### Records excerpted from a collection
--------

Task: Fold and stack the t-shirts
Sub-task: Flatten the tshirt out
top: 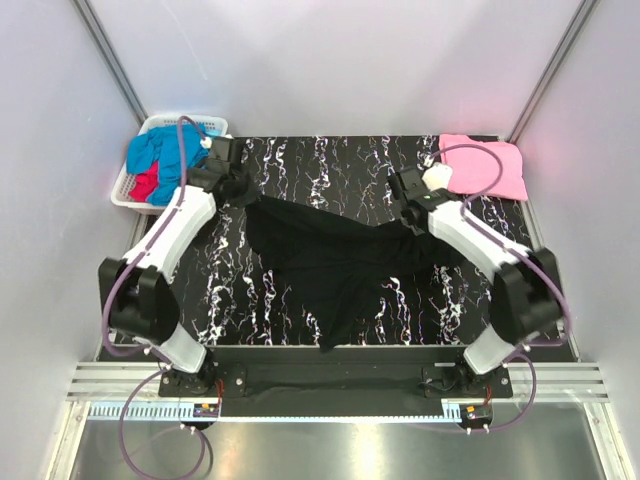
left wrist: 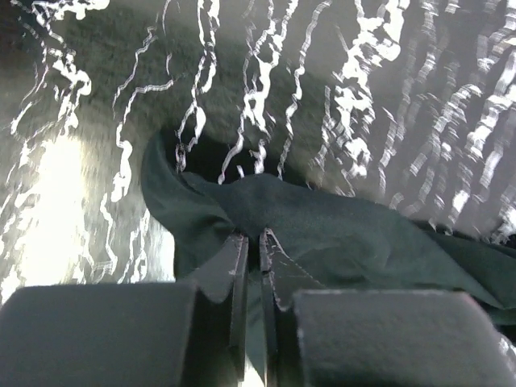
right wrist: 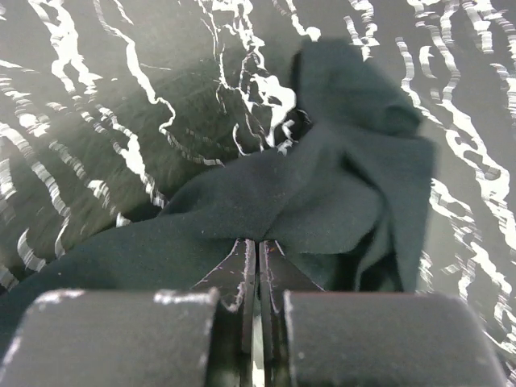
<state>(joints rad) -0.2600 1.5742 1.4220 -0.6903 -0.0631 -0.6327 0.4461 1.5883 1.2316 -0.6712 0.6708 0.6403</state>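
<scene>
While the large black cloth t-shirt spreads between both arms over the black, white-veined counter, the left end effector is pressed together on one upper corner of it and the right end effector pinches the opposite corner. The cloth narrows to a point toward the near edge. A folded pink t-shirt lies at the counter's far right corner. A crumpled bright blue t-shirt and a red t-shirt sit in the white slotted plastic basket at the far left.
</scene>
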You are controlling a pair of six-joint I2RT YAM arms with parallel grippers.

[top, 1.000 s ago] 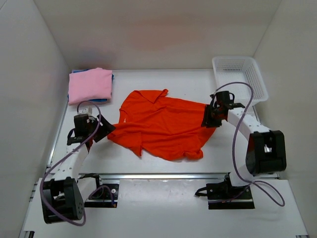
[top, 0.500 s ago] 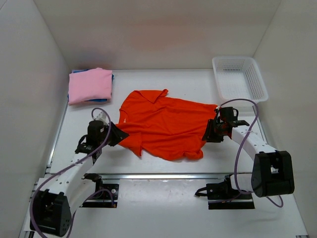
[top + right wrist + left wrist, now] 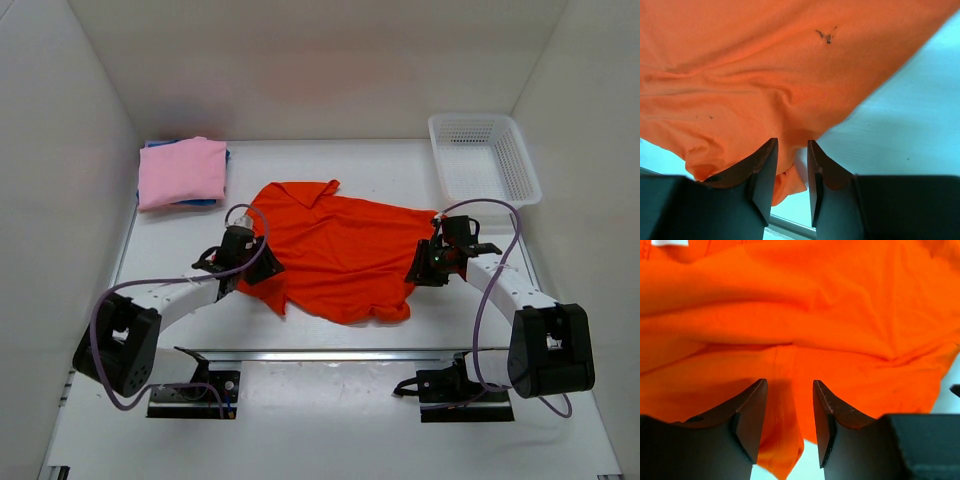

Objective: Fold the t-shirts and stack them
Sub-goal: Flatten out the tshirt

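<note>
**Ops:** Status on the fold-and-stack?

**Me:** Roughly two of three done, by my read. The orange-red t-shirt (image 3: 335, 255) is the open item. It lies spread and rumpled mid-table (image 3: 330, 160), collar toward the far side, and I see no fold in it yet. The white mesh basket (image 3: 528, 165) sits at the far right corner, and I see nothing in it.

**Ops:** The stack?

**Me:** Far left corner. The pink t-shirt (image 3: 182, 172) is folded square and lies on top of the blue t-shirt (image 3: 200, 202). Only blue edges show, so I can't judge that fold.

**Ops:** Grippers?

**Me:** Both are on the orange one. The left gripper (image 3: 790, 390) is at the shirt's left sleeve, jaws partway apart and straddling a seam, with nothing pinched that I can see. The right gripper (image 3: 791, 147) is at the right hem corner with its jaws narrow. A bunch of cloth sits in the gap, but I can't tell whether it's clamped.

**Ops:** Remaining?

**Me:** Grip both sides, fold the orange shirt, then put it on the pink one.
</note>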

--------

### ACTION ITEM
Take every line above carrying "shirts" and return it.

### ANSWER SPACE
Task: Fold and stack the t-shirts
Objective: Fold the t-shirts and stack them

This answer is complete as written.